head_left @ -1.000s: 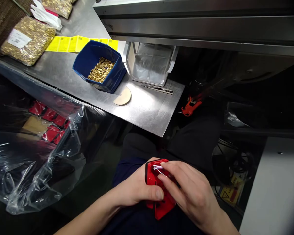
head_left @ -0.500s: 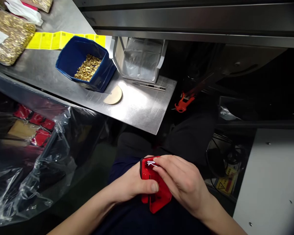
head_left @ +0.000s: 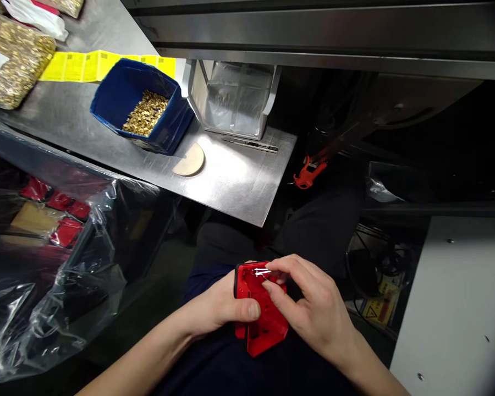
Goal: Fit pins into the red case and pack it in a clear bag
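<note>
Gripping red plastic part (head_left: 260, 308) in lap, 6 o'clock of frame: left hand (head_left: 220, 305) closed around its left edge, right hand (head_left: 313, 311) pinching a thin silver clip (head_left: 262, 271) at its top. Blue bin (head_left: 142, 107) of brass bits on counter (head_left: 239, 181), 11 o'clock.

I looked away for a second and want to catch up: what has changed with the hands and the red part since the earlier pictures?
The right hand has lifted its fingers off the face of the red part; now the fingertips pinch at its top edge, by the thin metal piece. The left hand still grips the part, thumb on its face. The blue bin on the metal table is unchanged.
</note>
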`<action>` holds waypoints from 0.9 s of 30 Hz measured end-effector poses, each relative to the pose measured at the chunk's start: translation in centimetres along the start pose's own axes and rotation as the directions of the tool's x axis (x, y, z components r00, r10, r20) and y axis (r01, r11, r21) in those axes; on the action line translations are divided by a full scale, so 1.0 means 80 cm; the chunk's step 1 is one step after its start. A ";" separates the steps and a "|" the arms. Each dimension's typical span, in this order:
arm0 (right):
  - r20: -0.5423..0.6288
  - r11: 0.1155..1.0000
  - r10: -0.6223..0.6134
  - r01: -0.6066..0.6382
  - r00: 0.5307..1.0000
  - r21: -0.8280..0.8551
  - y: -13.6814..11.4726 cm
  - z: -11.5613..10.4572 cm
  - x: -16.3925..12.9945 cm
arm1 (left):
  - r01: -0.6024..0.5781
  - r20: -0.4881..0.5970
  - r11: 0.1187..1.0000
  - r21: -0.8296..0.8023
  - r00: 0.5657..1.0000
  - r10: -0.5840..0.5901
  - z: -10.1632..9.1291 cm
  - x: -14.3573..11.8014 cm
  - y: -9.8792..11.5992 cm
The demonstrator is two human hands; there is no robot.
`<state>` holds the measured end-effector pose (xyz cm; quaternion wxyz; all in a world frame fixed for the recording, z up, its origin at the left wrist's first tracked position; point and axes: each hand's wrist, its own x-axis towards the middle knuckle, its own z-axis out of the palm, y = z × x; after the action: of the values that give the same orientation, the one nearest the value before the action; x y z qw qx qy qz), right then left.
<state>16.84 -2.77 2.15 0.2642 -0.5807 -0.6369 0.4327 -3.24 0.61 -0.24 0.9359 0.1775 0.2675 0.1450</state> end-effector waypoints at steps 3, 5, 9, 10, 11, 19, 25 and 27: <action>-0.012 1.000 -0.008 0.008 1.000 -0.026 -0.002 0.003 -0.001 | 0.008 -0.009 1.000 -0.002 1.000 -0.008 0.000 -0.001 -0.001; -0.057 1.000 0.002 -0.002 0.998 0.005 0.003 0.002 0.003 | 0.003 -0.036 1.000 -0.003 0.999 -0.003 -0.002 -0.003 -0.005; -0.212 0.982 0.174 -0.154 0.962 0.111 0.032 0.005 0.035 | -0.025 -0.180 0.998 -0.061 0.984 0.014 -0.015 -0.008 -0.023; -0.227 0.974 0.214 -0.188 0.950 0.128 0.041 0.009 0.050 | -0.037 -0.213 0.995 -0.092 0.977 0.017 -0.019 -0.009 -0.028; -0.235 0.971 0.225 -0.198 0.946 0.132 0.049 0.014 0.067 | -0.053 -0.237 0.990 -0.128 0.971 0.022 -0.023 -0.010 -0.032; -0.236 0.923 -0.066 -0.030 0.970 -0.382 0.102 0.086 0.204 | -0.147 -0.085 0.886 -0.439 0.989 0.121 -0.033 -0.018 -0.037; -0.256 0.960 -0.043 -0.031 0.966 -0.279 0.102 0.075 0.185 | -0.239 -0.294 0.836 -0.493 0.951 0.098 -0.034 -0.019 -0.039; -0.296 0.993 -0.045 0.011 0.954 -0.115 0.080 0.053 0.153 | -0.243 -0.413 0.832 -0.499 0.910 0.018 -0.035 -0.015 -0.037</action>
<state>14.30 7.78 -7.47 0.3302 -0.6440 -0.6215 0.2999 -5.25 -1.75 -3.14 0.8623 -0.1077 0.3841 0.3119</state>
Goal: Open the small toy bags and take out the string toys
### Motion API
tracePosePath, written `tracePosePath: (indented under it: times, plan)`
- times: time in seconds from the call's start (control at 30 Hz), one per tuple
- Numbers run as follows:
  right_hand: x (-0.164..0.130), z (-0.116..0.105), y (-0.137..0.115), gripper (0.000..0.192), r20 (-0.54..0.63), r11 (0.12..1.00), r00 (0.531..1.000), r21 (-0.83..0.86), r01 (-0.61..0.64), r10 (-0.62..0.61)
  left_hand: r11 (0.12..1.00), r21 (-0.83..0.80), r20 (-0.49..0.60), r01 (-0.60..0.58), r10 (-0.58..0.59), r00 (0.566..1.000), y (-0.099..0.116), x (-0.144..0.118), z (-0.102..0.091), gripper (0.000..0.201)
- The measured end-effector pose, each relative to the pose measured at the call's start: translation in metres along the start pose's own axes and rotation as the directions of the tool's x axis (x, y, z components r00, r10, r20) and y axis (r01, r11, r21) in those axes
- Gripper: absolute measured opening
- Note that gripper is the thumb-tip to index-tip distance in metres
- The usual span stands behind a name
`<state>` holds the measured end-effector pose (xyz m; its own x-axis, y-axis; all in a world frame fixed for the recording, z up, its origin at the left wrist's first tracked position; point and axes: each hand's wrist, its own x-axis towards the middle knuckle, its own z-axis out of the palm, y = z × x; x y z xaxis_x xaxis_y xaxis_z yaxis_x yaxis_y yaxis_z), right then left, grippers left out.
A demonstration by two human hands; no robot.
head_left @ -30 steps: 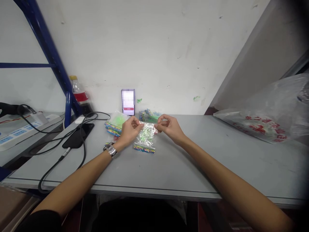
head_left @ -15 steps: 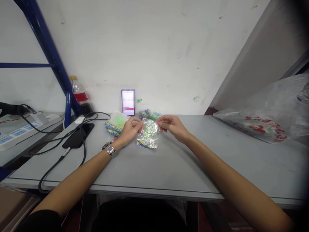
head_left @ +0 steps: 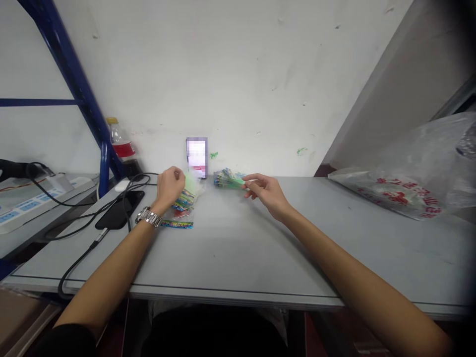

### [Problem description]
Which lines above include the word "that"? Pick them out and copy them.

### [Reply]
`<state>` holds the measured end-effector pose (xyz cm; quaternion wxyz; all in a world frame fixed for the recording, z up, its origin at the left wrist's first tracked position; point and axes: each hand's wrist, its own x-axis towards the middle knuckle, its own z-axis out of the palm, y = z × x; after the action: of the values that give the same orientation, the one nearest the value before the action; x y z qw qx qy qz), right then left.
- Note that gripper is the thumb-tip to index-tip distance in metres

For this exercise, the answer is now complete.